Thanks for the super fast replies @quinnj and @StatisticalMouse . I did something that combined your hints: I downloaded parquet files with R (by following this Working with Arrow Datasets and dplyr • Arrow R Package ) and then tried to combine a big arrow file by using Parquet; Arrow.write("taxi.arrow", Tables.partitioner(read_parquet(".")));. These lines seem to crash Julia, I just get “Killed” message. I have Julia 1.6.0.
Hmmmm, not sure; it may be running out of memory. I don’t think Parquet.jl currently supports partitioned datasets, so I think it may be materializin the full parquet dataset in memory then trying to write it out to arrow memory.

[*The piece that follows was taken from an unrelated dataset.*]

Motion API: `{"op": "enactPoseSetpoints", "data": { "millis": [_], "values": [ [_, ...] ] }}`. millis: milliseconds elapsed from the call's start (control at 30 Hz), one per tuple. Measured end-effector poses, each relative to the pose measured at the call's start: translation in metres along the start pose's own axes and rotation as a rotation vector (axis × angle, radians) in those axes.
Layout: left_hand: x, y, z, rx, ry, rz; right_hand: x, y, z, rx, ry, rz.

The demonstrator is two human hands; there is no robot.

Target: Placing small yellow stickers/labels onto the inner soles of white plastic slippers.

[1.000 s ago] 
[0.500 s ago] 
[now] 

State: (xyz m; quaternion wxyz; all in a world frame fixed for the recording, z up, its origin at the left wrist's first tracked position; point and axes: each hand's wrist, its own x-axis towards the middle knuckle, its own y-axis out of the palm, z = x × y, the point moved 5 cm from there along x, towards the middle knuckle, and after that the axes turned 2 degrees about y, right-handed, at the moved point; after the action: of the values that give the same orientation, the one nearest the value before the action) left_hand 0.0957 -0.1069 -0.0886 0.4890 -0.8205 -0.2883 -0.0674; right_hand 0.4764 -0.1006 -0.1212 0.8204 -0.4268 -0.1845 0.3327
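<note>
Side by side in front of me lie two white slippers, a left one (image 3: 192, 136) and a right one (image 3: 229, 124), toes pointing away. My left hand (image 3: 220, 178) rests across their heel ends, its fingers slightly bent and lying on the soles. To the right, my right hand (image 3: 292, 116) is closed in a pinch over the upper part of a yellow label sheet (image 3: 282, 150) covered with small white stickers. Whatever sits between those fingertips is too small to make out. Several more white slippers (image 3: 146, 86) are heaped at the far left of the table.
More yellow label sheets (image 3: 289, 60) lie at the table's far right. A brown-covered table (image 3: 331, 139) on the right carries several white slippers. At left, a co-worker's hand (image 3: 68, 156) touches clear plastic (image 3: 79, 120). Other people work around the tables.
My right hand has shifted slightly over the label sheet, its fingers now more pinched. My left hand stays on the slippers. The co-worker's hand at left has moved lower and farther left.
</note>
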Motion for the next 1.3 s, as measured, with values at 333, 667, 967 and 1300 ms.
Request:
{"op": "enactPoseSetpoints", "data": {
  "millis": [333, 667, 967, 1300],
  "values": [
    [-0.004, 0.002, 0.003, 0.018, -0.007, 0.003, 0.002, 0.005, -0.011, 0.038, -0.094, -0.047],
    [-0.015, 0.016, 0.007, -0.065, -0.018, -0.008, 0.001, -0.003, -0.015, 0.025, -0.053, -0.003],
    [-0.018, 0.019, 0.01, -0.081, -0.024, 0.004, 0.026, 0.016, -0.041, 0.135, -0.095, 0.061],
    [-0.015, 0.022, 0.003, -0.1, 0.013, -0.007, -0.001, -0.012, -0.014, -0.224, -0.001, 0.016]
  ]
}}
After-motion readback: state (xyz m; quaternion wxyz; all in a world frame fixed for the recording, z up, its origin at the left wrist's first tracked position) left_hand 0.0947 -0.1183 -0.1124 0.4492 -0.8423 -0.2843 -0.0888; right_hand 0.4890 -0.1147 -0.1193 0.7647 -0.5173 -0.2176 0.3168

I ended up doing the big arrow file with pyarrow, along with lines below:
with pa.output_stream("path/big.arrow") as sink:
with pa.ipc.new_file(sink, schema) as writer:
for arrowfile in glob.glob("path/to/files/*.arrow", recursive=False):
with pa.input_stream(arrowfile) as source:
with pa.ipc.open_file(source) as reader:
for i in range(0,reader.num_record_batches):
writer.write_batch(reader.get_batch(i))